Focada na literalidade da situação, aquela mulher ouve do Senhor que ele, um judeu que lhe pede água, tem algo para dar que mata a sede eternamente. A mulher não entende, não faz a menor ideia de quem está diante dela. Jesus mostra o problema; não só a samaritana não sabia diante de quem estava, como também não conhece o dom de Deus. É óbvio que conhecer a Cristo e o dom de Deus é a mesma coisa, mas o dom de Deus é anunciado desde o AT e é personificado em Jesus, de modo que, há muito, aquela mulher já deveria ter algum entendimento do assunto. Ao invés disso, mesmo diante desta palavra do Senhor, a mulher retorna seu foco ao poço fundo.

A insistência da samaritana na literalidade da impossibilidade de Jesus tirar por si só água do poço conduz o diálogo para um lado mais pessoal. O Senhor fala de águas vivas, que matam a sede existencial do homem e tudo que a mulher consegue pensar é em sua sede física e no trabalho de ter de ir até o poço tirar água. Presa e esses pormenores da vida, Jesus faz um pedido àquela mulher que serviria de pretexto para que o Senhor mostrasse quem ele era: “Vai, chama teu marido e vem cá”.

Ao pedir que chamasse seu marido, Jesus queria mostrar que ele sabia de sua vida. Tal conhecimento deixou a mulher intrigada e fê-la mudar sua disposição em relação ao Senhor. Agora, já deixando a sede e a água de lado, ela procura encontrar razão para sua fé, voltando-se para a velha rixa entre judeus e samaritanos. Com dificuldades em ir além de questões tão supérfluas, a samaritana recebe uma resposta inimaginável vinda de um judeu.

Na autoridade de ser quem é, Cristo aponta para a verdade absoluta, que tanto judeus e samaritanos ignoravam. Enquanto eles estabeleciam e focavam lugares e objetos como essenciais à adoração, o Senhor traduz de modo claro o princípio que está por detrás de “misericórdia quero e não holocaustos.” Da literalidade pecaminosa, que não deixava aquela mulher entender a profundidade do que Jesus estava oferecendo, o Salvador a conduziu à realidade mais profunda sobre a existência humana: dependemos não das coisas, mas de Deus.

Ao responder que o Pai procura adoradores que o adorem em Espírito e em Verdade, o Redentor estava nos dando o verdadeiro alicerce da adoração. Enquanto o homem se “amuleta” (toma muletas) em utensílios e lugares, em formas e formalidades, nosso Senhor se colocou como único meio procurado por Deus.

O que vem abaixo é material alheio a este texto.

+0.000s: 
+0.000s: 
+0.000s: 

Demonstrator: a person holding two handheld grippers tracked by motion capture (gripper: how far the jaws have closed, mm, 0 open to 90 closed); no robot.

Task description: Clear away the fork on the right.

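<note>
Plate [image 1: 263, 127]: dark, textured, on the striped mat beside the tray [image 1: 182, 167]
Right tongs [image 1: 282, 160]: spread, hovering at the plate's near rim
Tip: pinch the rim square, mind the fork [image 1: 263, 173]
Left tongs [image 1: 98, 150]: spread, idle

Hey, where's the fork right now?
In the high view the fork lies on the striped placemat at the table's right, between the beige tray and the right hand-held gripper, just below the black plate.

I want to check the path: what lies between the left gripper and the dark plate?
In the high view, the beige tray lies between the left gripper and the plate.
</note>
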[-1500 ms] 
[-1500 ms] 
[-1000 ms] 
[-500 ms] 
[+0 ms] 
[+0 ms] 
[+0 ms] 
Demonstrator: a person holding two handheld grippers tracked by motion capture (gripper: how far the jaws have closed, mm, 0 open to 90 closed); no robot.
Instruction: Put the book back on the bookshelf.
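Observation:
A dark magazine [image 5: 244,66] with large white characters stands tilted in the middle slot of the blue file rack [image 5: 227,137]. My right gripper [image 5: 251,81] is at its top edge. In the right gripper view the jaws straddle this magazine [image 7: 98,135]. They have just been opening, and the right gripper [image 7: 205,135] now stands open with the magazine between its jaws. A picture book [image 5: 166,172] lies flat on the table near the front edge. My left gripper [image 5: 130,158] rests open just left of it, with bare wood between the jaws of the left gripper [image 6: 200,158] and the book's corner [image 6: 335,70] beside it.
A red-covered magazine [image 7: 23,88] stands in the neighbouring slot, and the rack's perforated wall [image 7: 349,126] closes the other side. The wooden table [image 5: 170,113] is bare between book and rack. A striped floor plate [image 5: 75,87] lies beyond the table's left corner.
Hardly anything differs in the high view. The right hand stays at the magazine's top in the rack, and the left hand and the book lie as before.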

Para que criaturas caídas possam ser aceitas como adoradores, elas não podem contar com as virtudes de coisas criadas – e também caídas. Diante do Pai, somente o Filho.

Esse é o sentido das palavras de Cristo: “os verdadeiros adoradores adorarão o Pai em Espírito e em Verdade”. Faço questão de escrever Espírito e Verdade, ao invés de espírito e verdade, pois o Senhor estava falando de pessoas, e não sobre instrumentos. Espírito é ninguém menos que a terceira pessoa da trindade. Verdade, segundo o conceito apresentado no evangelho de João, é ninguém menos que o próprio Filho. O Espírito é aquele que, segundo João 16, guia e dirige os servos a Cristo. Ele é o revelador e confirmador da presença real e permanente de Cristo na vida do homem. Jesus é a personificação da verdade divina. Ele, que é um com o Pai, criador de todas as coisas, aquele que externiza e revela os desígnios de Deus, estabelecendo a realidade e verdade sobre tudo e todos.

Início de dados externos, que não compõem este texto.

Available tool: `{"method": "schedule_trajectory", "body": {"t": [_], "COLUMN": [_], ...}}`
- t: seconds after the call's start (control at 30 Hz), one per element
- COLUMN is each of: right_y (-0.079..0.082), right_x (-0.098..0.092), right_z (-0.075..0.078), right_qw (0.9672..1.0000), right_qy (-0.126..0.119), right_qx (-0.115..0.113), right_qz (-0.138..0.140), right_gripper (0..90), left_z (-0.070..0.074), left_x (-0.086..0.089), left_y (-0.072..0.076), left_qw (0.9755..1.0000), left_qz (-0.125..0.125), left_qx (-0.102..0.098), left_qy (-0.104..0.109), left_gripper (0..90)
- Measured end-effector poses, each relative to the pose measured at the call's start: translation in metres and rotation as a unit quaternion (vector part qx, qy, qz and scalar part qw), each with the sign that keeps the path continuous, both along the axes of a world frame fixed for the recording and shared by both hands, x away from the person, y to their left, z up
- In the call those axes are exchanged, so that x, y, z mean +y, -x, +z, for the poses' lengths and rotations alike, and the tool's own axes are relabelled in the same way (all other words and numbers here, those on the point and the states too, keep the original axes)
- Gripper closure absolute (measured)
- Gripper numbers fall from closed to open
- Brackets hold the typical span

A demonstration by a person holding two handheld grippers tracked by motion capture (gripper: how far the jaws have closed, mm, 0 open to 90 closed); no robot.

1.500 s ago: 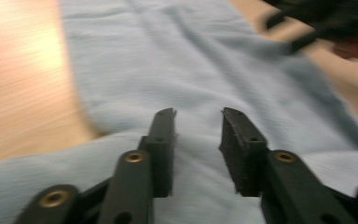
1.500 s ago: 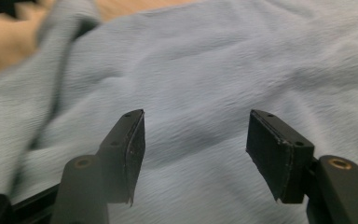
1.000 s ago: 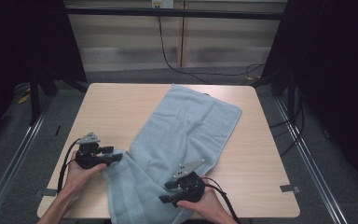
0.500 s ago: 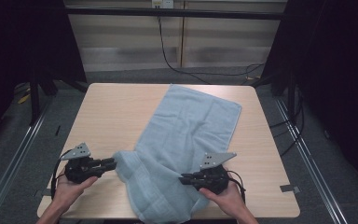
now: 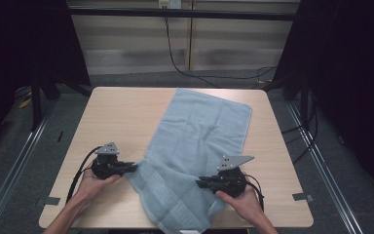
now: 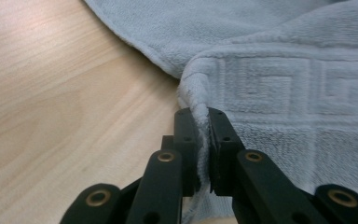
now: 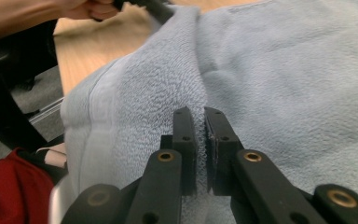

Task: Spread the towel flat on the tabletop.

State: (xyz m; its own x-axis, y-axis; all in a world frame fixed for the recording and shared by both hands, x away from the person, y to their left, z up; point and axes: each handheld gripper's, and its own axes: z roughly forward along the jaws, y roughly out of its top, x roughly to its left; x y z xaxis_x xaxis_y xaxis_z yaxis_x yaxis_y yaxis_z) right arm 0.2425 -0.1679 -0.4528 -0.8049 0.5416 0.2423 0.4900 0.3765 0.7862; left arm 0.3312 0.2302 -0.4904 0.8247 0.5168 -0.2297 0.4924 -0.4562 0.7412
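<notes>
Holding: my two grippers each pinch one pale blue towel [image 5: 199, 131] at its near end.
Towel, place: spread on the wooden table [image 5: 112, 112], slightly right of the middle; its near end hangs over the table's front edge.
Towel, long axis: runs from the near edge, left of centre, to the far right, so it lies on a slant across the table; the far short edge points away from me.
Towel, pattern: woven key-pattern band across the near end, plain in the left gripper view.
Left gripper [image 6: 203, 123]: jaws have just been closing and now clamp a folded bit of the towel's left hem, cloth squeezed between the pads.
Right gripper [image 7: 199, 122]: jaws nearly together, with a ridge of towel nipped between them on the right side.
Left hand [image 5: 93, 181]: on the table's near left.
Right hand [image 5: 241, 197]: near the table's front edge, right of the towel.
</notes>
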Motion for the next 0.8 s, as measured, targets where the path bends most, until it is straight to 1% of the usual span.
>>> {"method": "schedule_trajectory", "body": {"t": [0.1, 0.17, 0.2, 0.23, 0.27, 0.3, 0.33, 0.37, 0.4, 0.47, 0.5, 0.53, 0.57, 0.6, 0.63, 0.67, 0.7, 0.73, 0.77, 0.8], "right_y": [-0.001, 0.000, 0.001, 0.002, 0.004, 0.007, 0.010, 0.013, 0.017, 0.027, 0.033, 0.039, 0.046, 0.052, 0.056, 0.061, 0.066, 0.070, 0.072, 0.074], "right_x": [-0.008, -0.015, -0.017, -0.020, -0.023, -0.025, -0.026, -0.027, -0.028, -0.028, -0.027, -0.027, -0.028, -0.029, -0.030, -0.033, -0.036, -0.040, -0.044, -0.050], "right_z": [0.002, 0.005, 0.007, 0.009, 0.012, 0.015, 0.017, 0.019, 0.021, 0.022, 0.020, 0.019, 0.016, 0.015, 0.014, 0.014, 0.014, 0.015, 0.017, 0.017], "right_qw": [0.9999, 0.9998, 0.9997, 0.9997, 0.9996, 0.9995, 0.9994, 0.9994, 0.9994, 0.9995, 0.9997, 0.9997, 0.9998, 0.9998, 0.9998, 0.9998, 0.9997, 0.9996, 0.9993, 0.9989], "right_qy": [-0.003, -0.007, -0.008, -0.012, -0.014, -0.016, -0.017, -0.018, -0.018, -0.012, -0.007, -0.003, -0.002, -0.002, -0.003, -0.004, -0.007, -0.009, -0.013, -0.017], "right_qx": [-0.002, -0.006, -0.007, -0.010, -0.012, -0.017, -0.019, -0.023, -0.025, -0.026, -0.025, -0.023, -0.021, -0.020, -0.020, -0.020, -0.022, -0.025, -0.028, -0.031], "right_qz": [-0.010, -0.017, -0.020, -0.021, -0.023, -0.022, -0.022, -0.020, -0.017, -0.008, -0.003, -0.001, 0.000, 0.002, 0.001, -0.002, -0.004, -0.010, -0.019, -0.030], "right_gripper": [83.9, 83.4, 82.5, 82.3, 82.4, 82.2, 82.1, 82.4, 82.5, 81.5, 80.5, 78.9, 78.5, 78.0, 76.4, 74.6, 74.4, 72.7, 70.3, 69.9], "left_z": [0.012, 0.024, 0.030, 0.036, 0.044, 0.049, 0.053, 0.055, 0.057, 0.054, 0.052, 0.050, 0.050, 0.050, 0.051, 0.053, 0.055, 0.057, 0.058, 0.059], "left_x": [0.007, 0.014, 0.018, 0.022, 0.026, 0.029, 0.030, 0.031, 0.031, 0.028, 0.026, 0.024, 0.023, 0.023, 0.025, 0.027, 0.029, 0.031, 0.032, 0.031], "left_y": [0.014, 0.028, 0.035, 0.043, 0.053, 0.063, 0.070, 0.080, 0.089, 0.106, 0.113, 0.121, 0.125, 0.127, 0.127, 0.127, 0.124, 0.121, 0.115, 0.110], "left_qw": [0.9995, 0.9981, 0.9973, 0.9963, 0.9944, 0.9924, 0.9911, 0.9898, 0.9889, 0.9892, 0.9886, 0.9883, 0.9874, 0.9870, 0.9870, 0.9863, 0.9857, 0.9859, 0.9859, 0.9864], "left_qz": [-0.008, -0.005, -0.009, -0.006, -0.008, -0.016, -0.021, -0.032, -0.046, -0.060, -0.079, -0.089, -0.094, -0.098, -0.098, -0.096, -0.095, -0.088, -0.084, -0.082], "left_qx": [-0.001, -0.007, -0.014, -0.023, -0.024, -0.029, -0.030, -0.030, -0.030, -0.023, -0.017, -0.021, -0.013, -0.013, -0.020, -0.017, -0.018, -0.019, -0.022, -0.020], "left_qy": [0.030, 0.061, 0.072, 0.082, 0.103, 0.119, 0.128, 0.136, 0.138, 0.132, 0.127, 0.122, 0.126, 0.126, 0.126, 0.133, 0.138, 0.141, 0.143, 0.141], "left_gripper": [85.0, 85.0, 85.0, 85.0, 85.0, 85.0, 84.9, 84.9, 84.7, 83.9, 83.3, 82.1, 79.1, 75.2, 73.3, 70.4, 67.4, 63.9, 61.8, 61.3]}}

Adorar o Pai, portanto, nada mais é do que ser guiado pelo Espírito a Cristo, nosso sumo sacerdote. Nele, por sua vez, gozamos a possibilidade nos achegar ao trono do Pai (Hb 4.14-16). A mulher, bem como os judeus, e a maioria de nós, estava presa à concretude do que é palpável e manipulável, por isso vivia uma adoração irreal, a ponto de não ter efeitos em sua vida, devastada pela luxúria e adultério. Estando ali, diante da Verdade, ela podia contemplar a realidade que para muitos é abstrata, mas que na realidade do Espírito, não só é concreta, mas também pessoal.

Assim posto, vemos que o concreto (Jerusalém, templo, monte, arca da aliança, sacrifícios), num paradoxo divino, é apenas uma representação, um tipo, uma encenação. E pela Verdade, antes imaginada ser abstrata, impessoal, temos a realidade e unicamente suficiente ao homem caído, necessitado de ser devastado por ela, para que possa ver a si mesmo vazio de qualquer justiça própria. Nem em Jerusalém, nem no monte, mas o Pai quer que o adoremos cobertos por seu Filho amado, em quem Ele se compraz.